Прочь с Земли - страница 29
Дед научил его играть на двуручной пиле – длинной, изначально с двумя ручками для пары работников. Такими пилами в деревнях завсегда валили лес, а потом кроили его на брусья и толстые доски. Дед рассказывал, как долго искал такую пилу, чтобы она была без внутренних трещин и каверн, потом что-то доделывал вручную, где-то шлифовал и подшлифовывал, убирал острые зубья от греха и откручивал одну ручку, чтобы не гасила звук. Способ игры на такой пиле был контрабасовый, так что играть полагалось стоя.
Борька уже просмотрел меню некоторых музыкальных автоматов в Москве-22, чтобы сориентироваться в репертуаре, и понял, что играть надо только классические вещи, потому что другие – точно не прокатят. Не поймут их здесь.

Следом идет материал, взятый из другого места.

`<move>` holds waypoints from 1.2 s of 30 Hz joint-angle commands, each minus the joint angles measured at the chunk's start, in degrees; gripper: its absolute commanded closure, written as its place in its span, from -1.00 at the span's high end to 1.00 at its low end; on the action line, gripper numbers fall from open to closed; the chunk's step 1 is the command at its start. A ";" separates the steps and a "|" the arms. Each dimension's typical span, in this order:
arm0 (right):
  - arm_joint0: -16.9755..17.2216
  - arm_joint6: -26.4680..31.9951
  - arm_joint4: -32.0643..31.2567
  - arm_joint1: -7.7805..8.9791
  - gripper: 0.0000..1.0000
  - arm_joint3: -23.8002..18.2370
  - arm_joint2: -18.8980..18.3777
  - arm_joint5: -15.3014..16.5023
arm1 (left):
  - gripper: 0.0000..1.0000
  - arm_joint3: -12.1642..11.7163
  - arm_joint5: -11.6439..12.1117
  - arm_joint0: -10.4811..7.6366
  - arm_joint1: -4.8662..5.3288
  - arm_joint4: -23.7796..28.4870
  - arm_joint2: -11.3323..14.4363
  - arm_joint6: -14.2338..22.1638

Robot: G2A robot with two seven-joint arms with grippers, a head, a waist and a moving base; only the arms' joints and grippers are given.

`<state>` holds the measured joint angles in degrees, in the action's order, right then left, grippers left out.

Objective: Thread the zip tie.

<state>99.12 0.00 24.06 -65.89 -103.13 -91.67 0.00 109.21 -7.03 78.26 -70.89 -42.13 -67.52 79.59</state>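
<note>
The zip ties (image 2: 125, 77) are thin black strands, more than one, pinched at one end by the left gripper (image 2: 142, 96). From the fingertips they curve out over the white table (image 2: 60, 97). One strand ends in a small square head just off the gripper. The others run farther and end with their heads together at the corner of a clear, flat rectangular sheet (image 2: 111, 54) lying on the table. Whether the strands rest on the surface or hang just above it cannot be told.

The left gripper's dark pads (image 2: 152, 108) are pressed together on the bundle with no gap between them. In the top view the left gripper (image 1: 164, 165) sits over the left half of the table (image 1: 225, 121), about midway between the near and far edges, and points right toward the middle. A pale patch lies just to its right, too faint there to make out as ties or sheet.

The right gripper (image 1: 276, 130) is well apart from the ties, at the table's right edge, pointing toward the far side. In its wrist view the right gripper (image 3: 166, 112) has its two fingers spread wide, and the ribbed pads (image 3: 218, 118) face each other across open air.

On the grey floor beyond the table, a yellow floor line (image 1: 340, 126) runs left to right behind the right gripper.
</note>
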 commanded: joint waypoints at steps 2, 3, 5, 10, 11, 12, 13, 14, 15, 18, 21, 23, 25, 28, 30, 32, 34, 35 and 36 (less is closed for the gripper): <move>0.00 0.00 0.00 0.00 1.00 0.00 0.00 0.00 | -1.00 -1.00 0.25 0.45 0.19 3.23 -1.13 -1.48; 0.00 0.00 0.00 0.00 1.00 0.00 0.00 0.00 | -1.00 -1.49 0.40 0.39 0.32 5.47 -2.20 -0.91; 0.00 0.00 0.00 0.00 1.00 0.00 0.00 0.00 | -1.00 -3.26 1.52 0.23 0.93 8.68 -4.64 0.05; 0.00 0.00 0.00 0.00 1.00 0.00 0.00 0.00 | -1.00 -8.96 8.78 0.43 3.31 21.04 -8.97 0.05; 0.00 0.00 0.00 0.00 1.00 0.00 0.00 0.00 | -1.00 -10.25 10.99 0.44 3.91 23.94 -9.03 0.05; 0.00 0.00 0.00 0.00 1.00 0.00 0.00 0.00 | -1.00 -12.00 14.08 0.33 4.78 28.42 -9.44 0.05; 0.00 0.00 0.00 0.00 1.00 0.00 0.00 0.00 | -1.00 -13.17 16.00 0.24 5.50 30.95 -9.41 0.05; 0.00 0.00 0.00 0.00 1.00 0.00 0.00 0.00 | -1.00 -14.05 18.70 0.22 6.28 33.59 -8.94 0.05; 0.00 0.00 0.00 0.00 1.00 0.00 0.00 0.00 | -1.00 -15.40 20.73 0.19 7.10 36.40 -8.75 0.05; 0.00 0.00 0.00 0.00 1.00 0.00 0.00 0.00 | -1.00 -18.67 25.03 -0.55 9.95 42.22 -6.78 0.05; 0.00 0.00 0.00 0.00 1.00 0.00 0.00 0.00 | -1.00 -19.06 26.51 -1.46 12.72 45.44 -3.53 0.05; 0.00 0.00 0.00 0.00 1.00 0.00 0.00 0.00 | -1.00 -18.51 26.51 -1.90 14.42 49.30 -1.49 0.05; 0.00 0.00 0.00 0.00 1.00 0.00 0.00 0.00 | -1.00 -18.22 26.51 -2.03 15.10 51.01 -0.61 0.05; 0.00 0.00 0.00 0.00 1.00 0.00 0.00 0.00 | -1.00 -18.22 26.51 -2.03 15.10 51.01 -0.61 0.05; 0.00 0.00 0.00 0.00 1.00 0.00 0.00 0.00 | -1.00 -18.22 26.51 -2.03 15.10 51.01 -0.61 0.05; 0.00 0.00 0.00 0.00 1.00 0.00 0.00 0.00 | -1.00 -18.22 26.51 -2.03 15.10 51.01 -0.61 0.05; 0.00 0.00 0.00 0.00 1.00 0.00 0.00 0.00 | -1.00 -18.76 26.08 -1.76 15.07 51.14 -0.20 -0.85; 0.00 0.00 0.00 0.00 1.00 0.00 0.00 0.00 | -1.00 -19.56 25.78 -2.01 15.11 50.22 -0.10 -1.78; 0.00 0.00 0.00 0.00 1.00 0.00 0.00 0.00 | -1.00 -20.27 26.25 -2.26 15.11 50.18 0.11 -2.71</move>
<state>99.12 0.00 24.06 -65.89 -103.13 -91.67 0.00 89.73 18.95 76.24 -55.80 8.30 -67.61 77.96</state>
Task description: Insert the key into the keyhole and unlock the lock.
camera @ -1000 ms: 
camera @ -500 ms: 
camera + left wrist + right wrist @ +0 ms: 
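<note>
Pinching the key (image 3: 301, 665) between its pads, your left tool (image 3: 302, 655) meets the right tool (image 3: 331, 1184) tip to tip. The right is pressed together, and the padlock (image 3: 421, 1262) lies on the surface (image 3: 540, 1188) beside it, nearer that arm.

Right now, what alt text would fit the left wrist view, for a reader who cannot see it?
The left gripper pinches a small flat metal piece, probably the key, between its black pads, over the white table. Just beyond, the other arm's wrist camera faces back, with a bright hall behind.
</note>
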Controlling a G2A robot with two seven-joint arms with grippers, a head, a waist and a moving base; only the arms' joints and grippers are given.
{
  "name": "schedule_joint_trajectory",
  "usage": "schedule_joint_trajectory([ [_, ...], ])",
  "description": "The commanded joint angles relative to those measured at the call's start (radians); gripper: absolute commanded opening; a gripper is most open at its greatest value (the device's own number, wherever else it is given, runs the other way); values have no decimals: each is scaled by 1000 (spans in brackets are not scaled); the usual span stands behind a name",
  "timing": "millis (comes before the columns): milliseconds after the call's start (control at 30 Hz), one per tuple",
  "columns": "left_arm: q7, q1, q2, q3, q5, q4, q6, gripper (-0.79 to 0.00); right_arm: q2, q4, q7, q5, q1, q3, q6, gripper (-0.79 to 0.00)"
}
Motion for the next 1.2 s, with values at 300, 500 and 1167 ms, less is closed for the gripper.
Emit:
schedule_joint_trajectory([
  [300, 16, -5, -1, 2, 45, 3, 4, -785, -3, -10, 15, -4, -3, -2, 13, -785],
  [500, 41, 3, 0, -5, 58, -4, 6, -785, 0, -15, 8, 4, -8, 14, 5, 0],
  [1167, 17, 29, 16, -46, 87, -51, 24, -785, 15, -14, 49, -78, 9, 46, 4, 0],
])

И сейчас он решил сыграть Чайковского. Первые звуки у него вышли неловкие. Он стеснялся, но скоро настроился, осмелел и даже глянул мельком в зал: на него смотрели во все глаза, и это грело самолюбие. И вот тогда и полилась напевная мелодия-глиссандо с её странными, плавными переходами от одной ноты к другой – тягучей, космически-пронзительной ноте, словно звучала сама Вселенная, сама музыка небесных сфер, её волновые вибрации, непознанные и едва доступные человеческому уху. Когда он снял последний звук и выпрямил изгиб пилы, и застыл с поднятым смычком, раздались аплодисменты.
А вот этого он совсем не ожидал и даже растерялся. Неужели они здесь ещё аплодируют? Он нигде пока этого не слышал. Сцену окружила толпа. Ему что-то говорили, но он в потрясении воспринимал голоса, как один звуковой фон. Только когда вокалист потянул его за рукав в сторону и стал настойчиво приглашать попробовать выступить вместе, Борька пришёл в себя, согласился и даже спросил об оплате. Вокалист, смеясь, сообщил, что оплата будет – главное, надо сыграться.
Когда Борька спустился со сцены и сел за свой стол, две девушки, – одна европейка, вторая азиатка, – подошли к ним, чтобы познакомиться. Азиатку звали Юми – она была японка, а европейка сказала, что её зовут Катрин. Скоро они все заговорили о пиле, о музыке, стали смеяться Борькиным шуткам. Только смеялась почему-то больше Катрин, а вот Юми… Тонкая, хрупкая Юми улыбалась очень сдержанно, словно по обязанности, и тогда странная грусть разливалась по её нежному лицу, а глаза становились такие несчастные, что…
В общем, Борька смотрел, как зачарованный.
Потом японке позвонили. Она совсем застыла взглядом, а когда дала отбой, выговорила тихо, объясняя:
– Мне надо уйти. У меня лошадь умирает.
Борька опешил.
– Какая лошадь? На работе? – не понял он.
– Нет, не на работе, а на ипподроме. Моя собственная лошадь, – ответила она.
– Хочешь, я попрошу деда посмотреть её? – сразу нашёлся он.
– А дед у тебя вет? – вместо Юми спросила Катрин.
– Кто? – Борька сначала удивился, а потом понял и ответил: – Да, он раньше был ветеринаром, когда служил в армии. А вообще-то, он животных как-то чувствует. И понимает.
– Хорошо. Попроси деда, конечно, – тут же согласилась Юми и добавила: – Я уже на всё согласна.
****
Такси поехало на ипподром через старые московские дворы.
И в памяти Морозова совершенно неожиданно возник старинный городской романс «Как цветок душистый» – то ли цыганская величальная, то ли армянский танец «Карапет», что напевали на рубеже девятнадцатого-двадцатого веков все тифлисские кинто, и который потом превратился в салонный танец тустеп «Надя», рассказывающий о девочке-любительнице шоколада. И Морозов хорошо помнил, как уже гораздо позднее, в Советском Союзе, эта «Девочка Надя» непонятными путями трансформировалась в фольклорную «Любку-сизую голубку».